### Aim of the exercise
Nothing belongs in the answer except the lines of the material that include "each".

** Opening Recorded data block **

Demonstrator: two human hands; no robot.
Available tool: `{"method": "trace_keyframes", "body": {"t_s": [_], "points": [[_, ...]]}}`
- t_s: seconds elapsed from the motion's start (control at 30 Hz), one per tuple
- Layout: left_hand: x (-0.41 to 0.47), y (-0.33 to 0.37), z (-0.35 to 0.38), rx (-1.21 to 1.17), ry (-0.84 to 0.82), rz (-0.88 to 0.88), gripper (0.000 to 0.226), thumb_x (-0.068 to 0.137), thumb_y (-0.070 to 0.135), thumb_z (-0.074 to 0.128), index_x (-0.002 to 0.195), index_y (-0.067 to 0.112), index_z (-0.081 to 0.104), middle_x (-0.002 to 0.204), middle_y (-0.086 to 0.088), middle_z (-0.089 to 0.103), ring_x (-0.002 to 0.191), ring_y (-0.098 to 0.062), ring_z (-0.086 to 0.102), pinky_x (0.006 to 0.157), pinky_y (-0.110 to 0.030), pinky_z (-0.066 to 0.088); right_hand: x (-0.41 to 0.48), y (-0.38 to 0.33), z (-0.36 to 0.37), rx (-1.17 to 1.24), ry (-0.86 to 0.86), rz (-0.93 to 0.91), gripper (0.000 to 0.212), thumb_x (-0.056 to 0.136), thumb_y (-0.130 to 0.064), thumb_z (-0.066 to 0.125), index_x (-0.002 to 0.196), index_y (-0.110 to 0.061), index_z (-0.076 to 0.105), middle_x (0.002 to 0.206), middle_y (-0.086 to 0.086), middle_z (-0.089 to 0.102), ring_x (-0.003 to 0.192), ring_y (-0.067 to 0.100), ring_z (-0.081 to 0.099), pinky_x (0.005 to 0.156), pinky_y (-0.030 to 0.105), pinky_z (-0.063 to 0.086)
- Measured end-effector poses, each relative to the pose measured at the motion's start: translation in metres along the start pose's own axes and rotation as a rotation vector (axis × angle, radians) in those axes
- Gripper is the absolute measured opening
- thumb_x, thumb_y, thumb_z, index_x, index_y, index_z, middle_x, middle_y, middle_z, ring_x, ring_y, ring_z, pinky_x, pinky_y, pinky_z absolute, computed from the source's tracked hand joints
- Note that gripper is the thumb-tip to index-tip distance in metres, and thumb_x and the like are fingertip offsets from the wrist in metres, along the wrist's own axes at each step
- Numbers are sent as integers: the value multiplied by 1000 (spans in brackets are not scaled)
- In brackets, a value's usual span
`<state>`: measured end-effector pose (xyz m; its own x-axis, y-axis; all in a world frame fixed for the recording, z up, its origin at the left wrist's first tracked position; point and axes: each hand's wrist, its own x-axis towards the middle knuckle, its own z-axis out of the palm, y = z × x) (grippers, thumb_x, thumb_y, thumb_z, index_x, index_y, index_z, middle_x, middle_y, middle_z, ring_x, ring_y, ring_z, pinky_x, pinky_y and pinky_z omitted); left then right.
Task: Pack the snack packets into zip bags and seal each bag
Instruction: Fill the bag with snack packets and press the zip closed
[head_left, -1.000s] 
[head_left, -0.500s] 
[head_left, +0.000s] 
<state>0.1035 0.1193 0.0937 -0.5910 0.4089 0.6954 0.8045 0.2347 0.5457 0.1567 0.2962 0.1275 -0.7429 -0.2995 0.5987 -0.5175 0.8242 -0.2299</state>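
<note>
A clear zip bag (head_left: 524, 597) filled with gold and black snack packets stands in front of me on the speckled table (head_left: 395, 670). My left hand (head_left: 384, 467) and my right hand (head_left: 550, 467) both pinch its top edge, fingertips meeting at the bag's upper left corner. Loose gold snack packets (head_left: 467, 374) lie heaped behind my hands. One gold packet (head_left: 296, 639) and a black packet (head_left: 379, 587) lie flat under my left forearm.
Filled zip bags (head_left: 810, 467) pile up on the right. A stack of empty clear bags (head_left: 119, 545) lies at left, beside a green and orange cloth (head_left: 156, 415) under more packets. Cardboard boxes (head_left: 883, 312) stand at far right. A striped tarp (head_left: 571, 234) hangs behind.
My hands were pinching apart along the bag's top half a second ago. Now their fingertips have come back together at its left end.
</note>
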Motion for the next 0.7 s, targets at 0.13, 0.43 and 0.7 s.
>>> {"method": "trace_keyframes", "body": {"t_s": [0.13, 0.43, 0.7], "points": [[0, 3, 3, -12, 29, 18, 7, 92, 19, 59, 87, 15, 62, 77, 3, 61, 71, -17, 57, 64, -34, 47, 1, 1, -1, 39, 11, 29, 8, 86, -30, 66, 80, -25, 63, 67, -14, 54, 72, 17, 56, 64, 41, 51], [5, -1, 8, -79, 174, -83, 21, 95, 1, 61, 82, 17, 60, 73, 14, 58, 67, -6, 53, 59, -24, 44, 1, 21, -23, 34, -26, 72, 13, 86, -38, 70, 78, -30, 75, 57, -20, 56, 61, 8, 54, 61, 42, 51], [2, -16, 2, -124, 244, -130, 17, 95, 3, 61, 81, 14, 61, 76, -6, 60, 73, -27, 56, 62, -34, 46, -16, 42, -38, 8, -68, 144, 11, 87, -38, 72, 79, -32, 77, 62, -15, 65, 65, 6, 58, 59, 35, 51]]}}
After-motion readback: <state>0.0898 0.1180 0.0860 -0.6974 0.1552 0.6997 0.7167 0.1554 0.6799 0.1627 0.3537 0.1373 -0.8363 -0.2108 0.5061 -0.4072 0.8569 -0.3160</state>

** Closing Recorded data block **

### Task answer
- Measured end-effector poses, each relative to the pose measured at the motion's start: translation in metres along the start pose's own axes and rotation as a rotation vector (axis × angle, radians) in those axes
- Note that gripper is the thumb-tip to index-tip distance in metres, and thumb_x and the like are fingertip offsets from the wrist in metres, along the wrist's own axes at each step
`<state>`: measured end-effector pose (xyz m; its own x-axis, y-axis; all in a world frame fixed for the recording, z up, its origin at the left wrist's first tracked position; point and axes: each hand's wrist, its own x-axis towards the middle knuckle, its own z-axis out of the palm, y = z × x) (grippers, thumb_x, thumb_y, thumb_z, index_x, index_y, index_z, middle_x, middle_y, middle_z, ring_x, ring_y, ring_z, pinky_x, pinky_y and pinky_z omitted); left then right.
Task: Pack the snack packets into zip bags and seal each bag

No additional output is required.